### What to work on
Scan the lines below for the string "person". Reply with how many match, and no other words.

··· Source data

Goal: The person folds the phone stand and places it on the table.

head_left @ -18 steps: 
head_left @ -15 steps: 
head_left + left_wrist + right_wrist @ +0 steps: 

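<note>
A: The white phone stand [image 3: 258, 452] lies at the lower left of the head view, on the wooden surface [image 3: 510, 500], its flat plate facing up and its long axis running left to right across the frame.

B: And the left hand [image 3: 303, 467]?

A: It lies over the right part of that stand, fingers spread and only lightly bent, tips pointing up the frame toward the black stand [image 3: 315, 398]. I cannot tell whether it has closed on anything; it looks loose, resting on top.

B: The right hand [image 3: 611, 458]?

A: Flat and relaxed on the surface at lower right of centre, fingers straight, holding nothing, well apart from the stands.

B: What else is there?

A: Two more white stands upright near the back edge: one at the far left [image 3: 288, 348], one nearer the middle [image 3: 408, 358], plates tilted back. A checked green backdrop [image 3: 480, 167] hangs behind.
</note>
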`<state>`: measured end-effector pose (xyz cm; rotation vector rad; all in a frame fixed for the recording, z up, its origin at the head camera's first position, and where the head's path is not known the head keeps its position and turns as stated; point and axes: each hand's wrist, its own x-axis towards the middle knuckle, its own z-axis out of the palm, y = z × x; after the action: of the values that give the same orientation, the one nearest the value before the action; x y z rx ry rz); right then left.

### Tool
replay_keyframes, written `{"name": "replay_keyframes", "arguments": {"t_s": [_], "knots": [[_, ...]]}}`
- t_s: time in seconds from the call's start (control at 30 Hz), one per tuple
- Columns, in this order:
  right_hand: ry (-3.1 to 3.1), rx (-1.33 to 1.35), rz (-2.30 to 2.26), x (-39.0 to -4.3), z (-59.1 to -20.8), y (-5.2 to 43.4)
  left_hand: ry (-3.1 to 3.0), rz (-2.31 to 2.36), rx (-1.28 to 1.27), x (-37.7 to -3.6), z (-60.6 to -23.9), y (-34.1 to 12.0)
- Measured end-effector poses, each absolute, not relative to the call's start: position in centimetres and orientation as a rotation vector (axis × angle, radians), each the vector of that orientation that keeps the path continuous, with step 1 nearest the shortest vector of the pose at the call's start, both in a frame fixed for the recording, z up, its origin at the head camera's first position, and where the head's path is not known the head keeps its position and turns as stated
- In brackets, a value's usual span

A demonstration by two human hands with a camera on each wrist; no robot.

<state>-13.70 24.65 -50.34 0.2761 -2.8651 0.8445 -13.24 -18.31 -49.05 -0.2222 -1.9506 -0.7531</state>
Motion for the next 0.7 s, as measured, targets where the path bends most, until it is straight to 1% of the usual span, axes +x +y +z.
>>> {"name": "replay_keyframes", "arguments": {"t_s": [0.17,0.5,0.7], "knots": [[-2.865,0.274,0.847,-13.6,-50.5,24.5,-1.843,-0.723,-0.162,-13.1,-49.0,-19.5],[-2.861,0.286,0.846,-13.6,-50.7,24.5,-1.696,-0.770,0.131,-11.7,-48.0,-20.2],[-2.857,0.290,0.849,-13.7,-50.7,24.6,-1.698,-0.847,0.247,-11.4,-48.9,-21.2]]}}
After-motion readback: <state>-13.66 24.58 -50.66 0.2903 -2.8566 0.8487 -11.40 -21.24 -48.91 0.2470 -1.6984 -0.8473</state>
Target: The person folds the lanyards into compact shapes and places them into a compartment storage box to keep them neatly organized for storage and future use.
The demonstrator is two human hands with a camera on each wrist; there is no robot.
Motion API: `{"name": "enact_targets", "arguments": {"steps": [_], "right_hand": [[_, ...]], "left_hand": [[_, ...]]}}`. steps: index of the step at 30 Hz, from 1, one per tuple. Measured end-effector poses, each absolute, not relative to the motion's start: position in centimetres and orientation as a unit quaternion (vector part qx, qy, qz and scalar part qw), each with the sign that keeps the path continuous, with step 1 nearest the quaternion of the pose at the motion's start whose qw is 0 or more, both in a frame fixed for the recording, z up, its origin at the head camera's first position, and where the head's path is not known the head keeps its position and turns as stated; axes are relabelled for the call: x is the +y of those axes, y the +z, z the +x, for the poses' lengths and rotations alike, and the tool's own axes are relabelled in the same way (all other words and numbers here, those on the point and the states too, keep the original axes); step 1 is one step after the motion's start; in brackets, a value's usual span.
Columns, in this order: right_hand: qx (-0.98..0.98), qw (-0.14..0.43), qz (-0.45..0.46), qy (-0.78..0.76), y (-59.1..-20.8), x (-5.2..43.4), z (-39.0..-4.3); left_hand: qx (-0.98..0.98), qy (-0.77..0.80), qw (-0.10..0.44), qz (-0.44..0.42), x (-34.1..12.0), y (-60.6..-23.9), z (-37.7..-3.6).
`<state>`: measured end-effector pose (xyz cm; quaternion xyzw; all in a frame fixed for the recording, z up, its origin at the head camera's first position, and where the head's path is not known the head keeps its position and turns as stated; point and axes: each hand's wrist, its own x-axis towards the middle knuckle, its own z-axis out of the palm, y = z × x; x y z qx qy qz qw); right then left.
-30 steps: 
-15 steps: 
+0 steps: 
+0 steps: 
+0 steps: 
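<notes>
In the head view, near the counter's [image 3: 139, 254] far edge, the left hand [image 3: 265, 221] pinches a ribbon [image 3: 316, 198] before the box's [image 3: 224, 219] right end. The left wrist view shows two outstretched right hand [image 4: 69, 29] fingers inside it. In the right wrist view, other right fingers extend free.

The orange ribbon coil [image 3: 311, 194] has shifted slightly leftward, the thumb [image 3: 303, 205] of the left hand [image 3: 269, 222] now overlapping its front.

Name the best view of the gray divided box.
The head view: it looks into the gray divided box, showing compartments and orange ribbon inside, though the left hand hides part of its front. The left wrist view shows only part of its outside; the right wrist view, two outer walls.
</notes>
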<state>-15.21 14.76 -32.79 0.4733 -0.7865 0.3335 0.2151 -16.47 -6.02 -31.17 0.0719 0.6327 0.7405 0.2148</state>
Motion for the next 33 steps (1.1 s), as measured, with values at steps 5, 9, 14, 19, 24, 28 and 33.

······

### Result for this exercise
2